The .dll just goes into your DOCUMENTS folder ......... anywhere really, as long as it's sitting there. I presume you're using Windows 7?
Then when you start Audacity for the first time, it will ask you where it is and you use BROWSE and get to your Documents folder and click on the .dll link and it will save your music.


----------



## Noyb (May 25, 2005)

Morny said:


> BUT again, it doesn't pick up the sounds properly, if at all and sooooooo back to square one.

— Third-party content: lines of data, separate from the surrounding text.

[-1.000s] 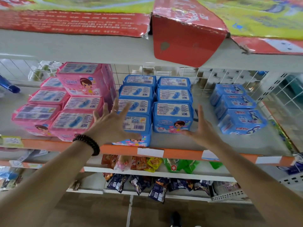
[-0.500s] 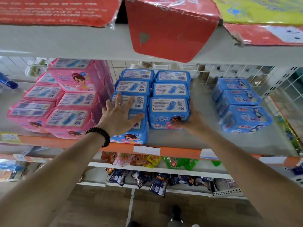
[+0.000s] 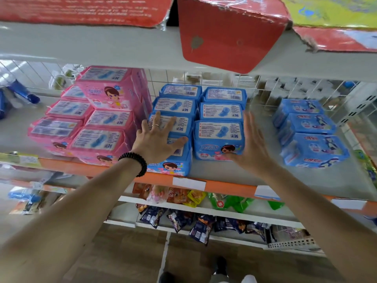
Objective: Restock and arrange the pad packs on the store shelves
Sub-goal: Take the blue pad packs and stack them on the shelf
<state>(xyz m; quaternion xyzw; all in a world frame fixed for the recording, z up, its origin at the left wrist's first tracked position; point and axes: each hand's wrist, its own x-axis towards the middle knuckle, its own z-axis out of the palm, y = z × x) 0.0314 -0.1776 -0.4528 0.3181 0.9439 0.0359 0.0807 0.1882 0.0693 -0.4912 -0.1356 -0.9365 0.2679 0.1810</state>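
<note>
1. Blue film-wrapped pad packs (image 3: 219, 139) sit in two neat columns mid-shelf, between the pink packs (image 3: 98, 119) on one side and a separate darker-blue stack (image 3: 310, 135) well apart on the other.
2. Spread flat, the left hand (image 3: 157, 141) rests its straight fingers on top of the left blue column, whose front pack (image 3: 173, 160) juts out to the orange shelf lip (image 3: 224, 185).
3. Flat too, the right hand (image 3: 253, 146) has its fingers extended along the right flank of the right column, thumb near the front face; nothing is pinched or gripped by either hand.
4. Judging by the crinkled wrap and rounded corners, these packs should be light, soft and squashy (and the plastic likely a bit slippery), so a hard squeeze would dent them.
5. Best hold, I would say, is palms on opposite side faces, or one palm on top and one at the front, nudging the block square, not lifting by the wrap seams.
6. Risk: a sideways shove could skew the stack into the pink neighbours.
</note>
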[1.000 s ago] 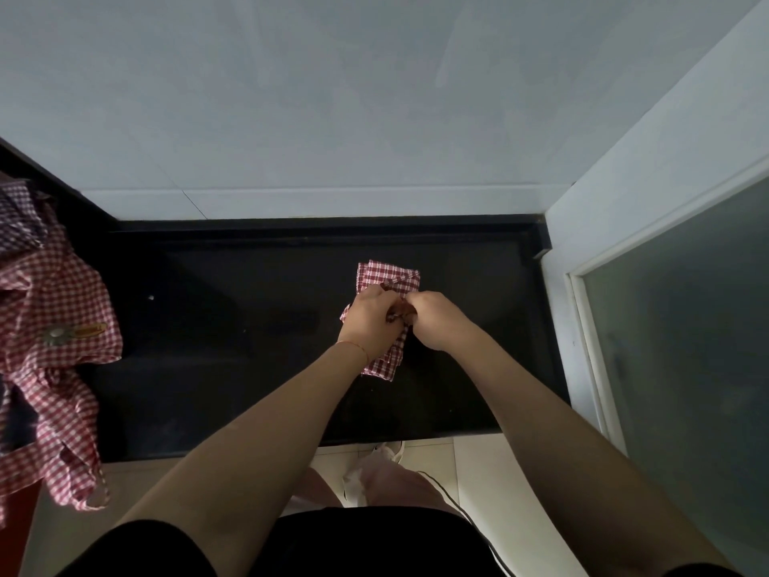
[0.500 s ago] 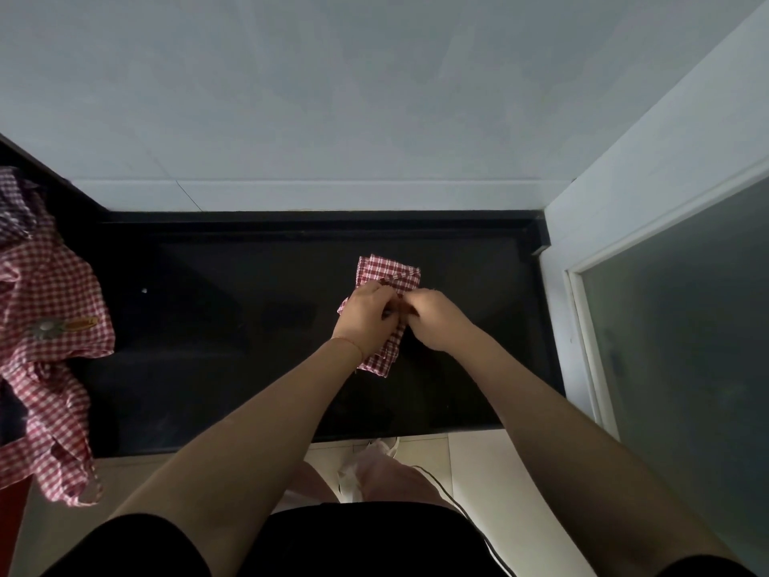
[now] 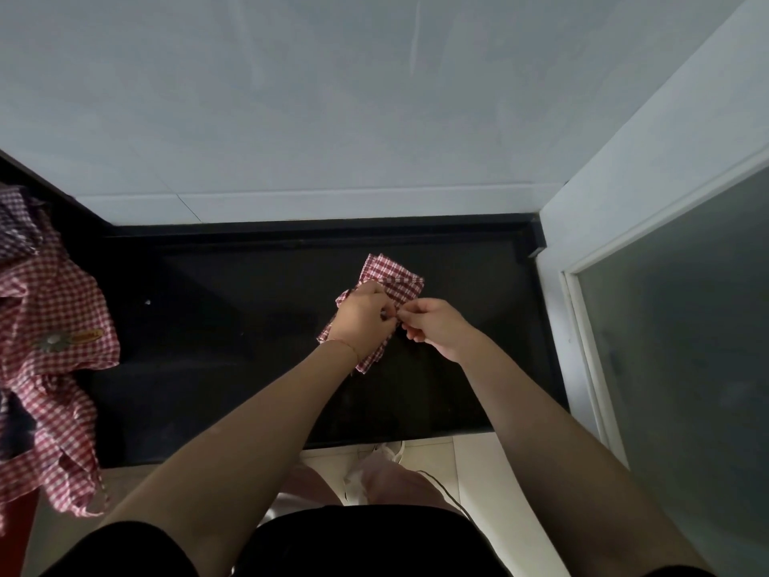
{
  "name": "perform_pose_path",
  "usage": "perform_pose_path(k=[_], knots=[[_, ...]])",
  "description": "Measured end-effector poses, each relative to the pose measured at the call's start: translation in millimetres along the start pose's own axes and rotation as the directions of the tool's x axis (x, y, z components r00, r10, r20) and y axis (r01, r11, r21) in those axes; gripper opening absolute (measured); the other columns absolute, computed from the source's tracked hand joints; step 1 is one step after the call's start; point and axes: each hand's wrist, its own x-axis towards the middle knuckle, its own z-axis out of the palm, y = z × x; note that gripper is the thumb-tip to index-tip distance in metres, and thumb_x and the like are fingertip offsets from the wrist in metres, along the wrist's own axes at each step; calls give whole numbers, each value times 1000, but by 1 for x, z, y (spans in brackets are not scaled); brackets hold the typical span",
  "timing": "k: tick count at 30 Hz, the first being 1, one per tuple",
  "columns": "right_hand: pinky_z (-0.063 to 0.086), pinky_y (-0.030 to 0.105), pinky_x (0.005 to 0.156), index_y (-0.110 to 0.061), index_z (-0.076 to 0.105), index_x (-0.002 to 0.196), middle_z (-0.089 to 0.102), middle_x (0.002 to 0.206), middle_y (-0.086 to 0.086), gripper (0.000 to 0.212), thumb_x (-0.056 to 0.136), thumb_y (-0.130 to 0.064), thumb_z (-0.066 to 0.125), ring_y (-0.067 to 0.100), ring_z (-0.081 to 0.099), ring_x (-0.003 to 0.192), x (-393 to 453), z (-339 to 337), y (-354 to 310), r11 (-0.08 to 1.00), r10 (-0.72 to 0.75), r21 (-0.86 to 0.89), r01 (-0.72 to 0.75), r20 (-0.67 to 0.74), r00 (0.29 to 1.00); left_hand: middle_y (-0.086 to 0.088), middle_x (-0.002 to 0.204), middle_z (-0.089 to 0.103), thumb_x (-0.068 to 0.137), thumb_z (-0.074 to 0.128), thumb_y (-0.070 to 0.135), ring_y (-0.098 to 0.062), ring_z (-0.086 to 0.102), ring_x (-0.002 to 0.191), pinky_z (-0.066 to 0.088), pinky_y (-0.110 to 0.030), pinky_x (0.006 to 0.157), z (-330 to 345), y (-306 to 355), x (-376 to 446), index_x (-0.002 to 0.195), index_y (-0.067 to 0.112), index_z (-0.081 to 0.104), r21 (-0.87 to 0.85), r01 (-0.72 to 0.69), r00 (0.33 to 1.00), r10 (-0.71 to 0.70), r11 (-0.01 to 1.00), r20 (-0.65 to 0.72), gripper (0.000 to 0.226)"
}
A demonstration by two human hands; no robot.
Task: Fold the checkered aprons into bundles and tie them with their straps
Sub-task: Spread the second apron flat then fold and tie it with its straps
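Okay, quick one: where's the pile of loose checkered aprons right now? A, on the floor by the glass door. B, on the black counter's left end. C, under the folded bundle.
B: the loose aprons lie heaped over the left end of the counter, well apart from the bundle.

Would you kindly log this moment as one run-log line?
step: tying strap | left hand: pinching strap on bundle | right hand: pinching strap | bundle on counter | unfolded aprons left
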Motion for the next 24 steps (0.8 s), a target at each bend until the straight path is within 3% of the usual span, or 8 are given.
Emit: perform_pose_path(k=[6, 15, 24], knots=[[48, 24, 65, -8, 68, 106, 64, 85, 5, 13, 99, -13, 58, 12, 57, 70, 0, 2, 0, 1000, -18, -23, 17, -15, 1000, -2, 117, 55, 90, 67, 16, -16, 54, 98, 51, -31, 88, 6, 2, 0, 95, 7, 71, 59, -64, 998, 63, 996, 14, 11], [51, 22, 65, -4, 68, 106, 67, 92, 8, 16, 96, -2, 56, 13, 62, 72, -1, -2, -1, 999, -21, -35, 22, 23, 1000, -2, 110, 53, 89, 68, 18, -12, 47, 88, 43, -22, 75, 12, 9, 0, 86, 11, 63, 62, -19, 999, 21, 998, -45, 9], [51, 27, 73, 0, 67, 110, 65, 92, 9, 18, 100, -5, 53, 14, 59, 74, -1, -2, 3, 998, -1, 62, -2, 35, 999, -4, 106, 53, 88, 68, 16, -15, 48, 88, 49, -29, 78, 15, 11, -2, 84, 9, 61, 73, -13, 998, 17, 997, -60, 11]])
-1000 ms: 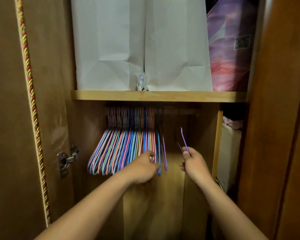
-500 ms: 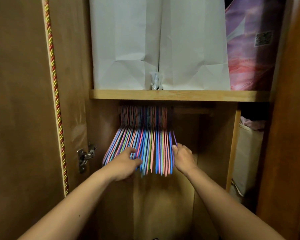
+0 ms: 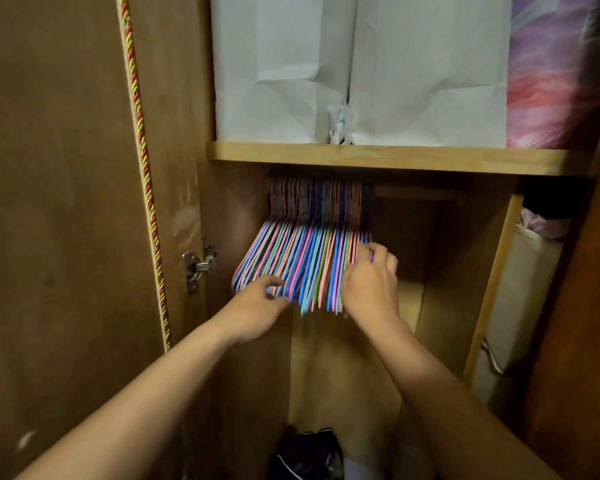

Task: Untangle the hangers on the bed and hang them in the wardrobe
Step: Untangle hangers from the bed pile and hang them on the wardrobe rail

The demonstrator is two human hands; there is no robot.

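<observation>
Wardrobe (image 3: 236, 202) interior, door open. Since half second ago right hand (image 3: 369, 285) moved onto row's right end, fingers curled round end hangers; left hand (image 3: 257, 311) stays at lower left, fingertips touching, loose. Hangers (image 3: 305, 258) packed on rail under shelf (image 3: 378, 157); white bags (image 3: 357, 71) on it.

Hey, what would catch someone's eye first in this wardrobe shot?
The tight fan of colourful hangers on the rail under the wooden shelf, with the left hand at its lower left edge and the right hand against its right side. Above, two big white paper bags fill the shelf.
</observation>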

Play around in your Audacity > Edit > Preferences ... I had to try several before I got it ???


----------



## supersadie (Sep 26, 2009)

No. It's not asking me anything. I checked in preferences and it's there. But the file is all mashed


----------



## Morny (Oct 12, 2005)

Start playing any piece of music. Maybe you have something on your C drive? Just start playing it and stop after a short while and pretend you're going to 'save it'. Click on export selection as ..... and THEN Audacity will ask you if you want to add the .dll and then you browse to your DOCUMENTS and double click this .dll file and then you carry on saving your selected piece of music.


----------



## supersadie (Sep 26, 2009)

Tried again but same result. Will probably go back to mediacoder...simple but effective!


----------



## supersadie (Sep 26, 2009)

Thanks very much for trying to help. 
And well done Morny for getting something, at least, to work..


----------



## Morny (Oct 12, 2005)

Going back to my problem of not being able to record directly from music played ...... I think it must be a Thinkpad issue. I have read this has caused problems but I have no idea why?


----------



## Morny (Oct 12, 2005)

Can you record with this, please? Also is it free?


----------



## Morny (Oct 12, 2005)

I just tried to download this Media coder but I had to abandon. It created several Trojans and baddies!!! Perhaps you could give me a proper link, please?


----------